A recent survey by KPMG and the Recruitment and Employment Confederation (REC) has highlighted a significant rise in job-seekers. This increase is the largest seen since December 2020. The labour market is experiencing notable weaknesses.
Unemployment Trends
A closely monitored survey by KPMG and the Recruitment and Employment Confederation (REC) indicates that increased redundancies and a decline in job openings have driven a significant surge in job-seekers. This marks the 15th consecutive month of rising “staff availability”, with the latest increase being the most substantial since December 2020.
Unemployment has been on the rise in recent months, while wage growth has decelerated. This has prompted speculation that the Bank of England may cut interest rates this summer. Recruiters have noted that elevated interest rates have contributed to a slowdown in the labour market.
Decrease in Job Placements and Vacancies
The KPMG and REC Report on Jobs revealed a decline in both the number of new job placements and the number of vacancies. However, the decrease was not as sharp as in previous months. This suggests a continuing but manageable decline.
The report’s seasonally adjusted staff availability index, which measures the number of job-seekers, reached 62.2 in May, up from 60.4 in April. This index has been climbing since March of last year.
The increase is attributed to a mixture of redundancies, higher unemployment, and reduced demand for staff, the report stated.
Permanent Positions and Vacancy Rates
The number of people securing permanent positions through recruiters has now declined for 20 consecutive months.
While the demand for staff, as evidenced by vacancy rates, also dropped, the decrease was described as “fractional.”
Jon Holt, Chief Executive of KPMG UK, commented on the findings, highlighting the complexities of the current labour market.
Comments from Jon Holt
“The big picture is that unemployment remains historically low, with the ease of filling vacancies returning to pre-pandemic levels,” Holt stated.

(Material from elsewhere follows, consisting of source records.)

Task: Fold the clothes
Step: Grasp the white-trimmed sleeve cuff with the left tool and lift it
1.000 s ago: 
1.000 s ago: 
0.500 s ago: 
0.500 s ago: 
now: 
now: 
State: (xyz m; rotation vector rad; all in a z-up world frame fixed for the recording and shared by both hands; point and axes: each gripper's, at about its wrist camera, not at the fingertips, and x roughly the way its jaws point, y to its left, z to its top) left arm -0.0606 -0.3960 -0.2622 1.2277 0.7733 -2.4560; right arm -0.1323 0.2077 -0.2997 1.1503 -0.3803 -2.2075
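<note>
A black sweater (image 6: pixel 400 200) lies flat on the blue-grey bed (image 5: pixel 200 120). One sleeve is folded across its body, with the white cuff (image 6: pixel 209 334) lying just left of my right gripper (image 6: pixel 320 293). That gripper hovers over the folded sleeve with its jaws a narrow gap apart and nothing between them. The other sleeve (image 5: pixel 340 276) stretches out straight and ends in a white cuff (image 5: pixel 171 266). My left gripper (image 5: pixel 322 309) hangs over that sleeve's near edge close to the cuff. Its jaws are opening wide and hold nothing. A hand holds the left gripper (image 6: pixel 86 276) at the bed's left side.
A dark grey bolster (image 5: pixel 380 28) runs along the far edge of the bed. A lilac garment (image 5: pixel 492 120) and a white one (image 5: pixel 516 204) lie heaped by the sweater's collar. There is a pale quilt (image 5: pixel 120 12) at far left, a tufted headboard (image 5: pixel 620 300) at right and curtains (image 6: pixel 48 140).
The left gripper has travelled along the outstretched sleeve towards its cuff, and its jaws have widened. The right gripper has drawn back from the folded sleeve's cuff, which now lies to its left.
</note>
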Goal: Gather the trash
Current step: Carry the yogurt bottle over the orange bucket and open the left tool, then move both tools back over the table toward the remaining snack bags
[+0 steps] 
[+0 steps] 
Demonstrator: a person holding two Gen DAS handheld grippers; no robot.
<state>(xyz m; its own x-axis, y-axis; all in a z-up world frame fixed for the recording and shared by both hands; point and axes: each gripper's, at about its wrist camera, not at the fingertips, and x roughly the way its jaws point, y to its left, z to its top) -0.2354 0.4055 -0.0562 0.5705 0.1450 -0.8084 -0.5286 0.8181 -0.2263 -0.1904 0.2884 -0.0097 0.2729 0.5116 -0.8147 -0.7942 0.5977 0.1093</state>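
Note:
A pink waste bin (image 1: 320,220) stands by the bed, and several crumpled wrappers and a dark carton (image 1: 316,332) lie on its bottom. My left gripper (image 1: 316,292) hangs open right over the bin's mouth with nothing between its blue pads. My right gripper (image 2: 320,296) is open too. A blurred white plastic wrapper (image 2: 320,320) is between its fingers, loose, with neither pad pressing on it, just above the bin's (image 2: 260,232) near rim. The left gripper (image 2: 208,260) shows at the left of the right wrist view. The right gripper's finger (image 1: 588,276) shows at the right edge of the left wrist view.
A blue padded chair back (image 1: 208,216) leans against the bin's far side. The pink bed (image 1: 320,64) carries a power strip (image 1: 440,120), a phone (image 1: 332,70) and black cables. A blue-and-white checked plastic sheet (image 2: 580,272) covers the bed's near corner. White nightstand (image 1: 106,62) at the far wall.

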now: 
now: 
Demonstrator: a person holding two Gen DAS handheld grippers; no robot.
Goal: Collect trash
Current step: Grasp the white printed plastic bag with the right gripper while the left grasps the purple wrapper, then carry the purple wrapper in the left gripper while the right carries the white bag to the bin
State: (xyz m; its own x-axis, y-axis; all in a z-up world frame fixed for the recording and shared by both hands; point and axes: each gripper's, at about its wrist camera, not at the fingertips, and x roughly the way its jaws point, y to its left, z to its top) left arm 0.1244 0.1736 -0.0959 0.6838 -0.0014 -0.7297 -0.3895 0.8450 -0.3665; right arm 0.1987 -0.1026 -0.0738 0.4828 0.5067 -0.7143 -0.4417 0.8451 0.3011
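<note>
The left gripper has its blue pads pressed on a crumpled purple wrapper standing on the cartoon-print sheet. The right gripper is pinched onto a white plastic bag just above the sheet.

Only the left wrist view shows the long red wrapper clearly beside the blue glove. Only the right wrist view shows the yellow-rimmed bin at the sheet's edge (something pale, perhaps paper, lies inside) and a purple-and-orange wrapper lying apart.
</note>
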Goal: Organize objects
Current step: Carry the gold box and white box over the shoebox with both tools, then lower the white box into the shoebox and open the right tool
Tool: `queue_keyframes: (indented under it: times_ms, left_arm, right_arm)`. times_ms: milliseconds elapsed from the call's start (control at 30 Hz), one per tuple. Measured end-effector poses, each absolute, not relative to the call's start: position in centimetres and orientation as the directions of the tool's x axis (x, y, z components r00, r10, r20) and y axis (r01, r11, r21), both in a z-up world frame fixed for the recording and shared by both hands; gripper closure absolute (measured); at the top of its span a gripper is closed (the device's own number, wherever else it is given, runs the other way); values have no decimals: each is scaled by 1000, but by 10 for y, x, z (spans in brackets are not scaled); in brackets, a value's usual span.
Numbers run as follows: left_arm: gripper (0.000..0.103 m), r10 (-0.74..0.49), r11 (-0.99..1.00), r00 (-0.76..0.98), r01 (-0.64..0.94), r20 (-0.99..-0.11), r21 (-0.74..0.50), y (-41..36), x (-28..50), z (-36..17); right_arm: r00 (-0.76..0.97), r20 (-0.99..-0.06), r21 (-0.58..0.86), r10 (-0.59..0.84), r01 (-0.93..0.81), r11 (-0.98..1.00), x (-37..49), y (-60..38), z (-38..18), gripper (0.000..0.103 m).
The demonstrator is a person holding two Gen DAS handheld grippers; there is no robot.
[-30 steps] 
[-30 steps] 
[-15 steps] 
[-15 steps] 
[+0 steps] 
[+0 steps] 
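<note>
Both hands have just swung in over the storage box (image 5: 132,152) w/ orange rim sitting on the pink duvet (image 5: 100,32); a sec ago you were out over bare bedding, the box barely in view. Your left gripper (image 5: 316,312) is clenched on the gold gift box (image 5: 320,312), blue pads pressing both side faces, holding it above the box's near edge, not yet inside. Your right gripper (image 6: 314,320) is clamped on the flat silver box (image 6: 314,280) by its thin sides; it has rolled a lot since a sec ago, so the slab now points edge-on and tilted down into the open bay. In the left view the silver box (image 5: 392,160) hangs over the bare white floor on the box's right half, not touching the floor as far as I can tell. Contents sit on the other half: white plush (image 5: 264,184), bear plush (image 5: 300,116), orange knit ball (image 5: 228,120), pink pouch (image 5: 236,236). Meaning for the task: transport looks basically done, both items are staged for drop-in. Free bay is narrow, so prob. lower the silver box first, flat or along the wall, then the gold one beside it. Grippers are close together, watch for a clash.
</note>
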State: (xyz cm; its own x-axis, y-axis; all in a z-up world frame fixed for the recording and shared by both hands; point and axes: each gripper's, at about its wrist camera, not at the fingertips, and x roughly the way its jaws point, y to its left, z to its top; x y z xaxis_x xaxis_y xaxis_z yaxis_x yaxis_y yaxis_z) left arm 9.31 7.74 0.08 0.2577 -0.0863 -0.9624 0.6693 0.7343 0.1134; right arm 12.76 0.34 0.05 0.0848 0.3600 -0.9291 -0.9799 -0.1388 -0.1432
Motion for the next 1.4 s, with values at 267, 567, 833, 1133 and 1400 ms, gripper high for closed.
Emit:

He added, “With today’s data, anticipated interest rate cuts, easing inflation, and increased consumer confidence over the summer, we can hopefully look forward to a better economic outlook for the second half of 2024.”
Recent official data indicated that the unemployment rate rose to 4.3% between January and March, up from 3.8% in the previous quarter.
Underlying Factors
Elevated interest rates have contributed to a slowdown in the labour market, impacting both job-seekers and employers.
The decline in job placements is due to reduced demand for staff and higher unemployment rates.
The increase in job-seekers is influenced by a mixture of redundancies and economic uncertainties.
Market Reactions
Employers are adapting to the changing conditions by being more cautious with their hiring strategies.
The anticipation of interest rate cuts by the Bank of England is creating a sense of cautious optimism.
Market analysts are closely watching these developments to assess their long-term impact on the employment market.
Future Outlook
The labour market is expected to remain challenging, but there are signs of potential recovery.
Key indicators such as interest rates and inflation will play a significant role in shaping the future job market.
The surge in job-seekers underscores the current weaknesses in the labour market. However, with potential interest rate cuts and easing inflation, there is hope for a better economic outlook in the near future.
The data from the KPMG and REC report provides a comprehensive overview of the employment landscape, highlighting both challenges and opportunities for recovery.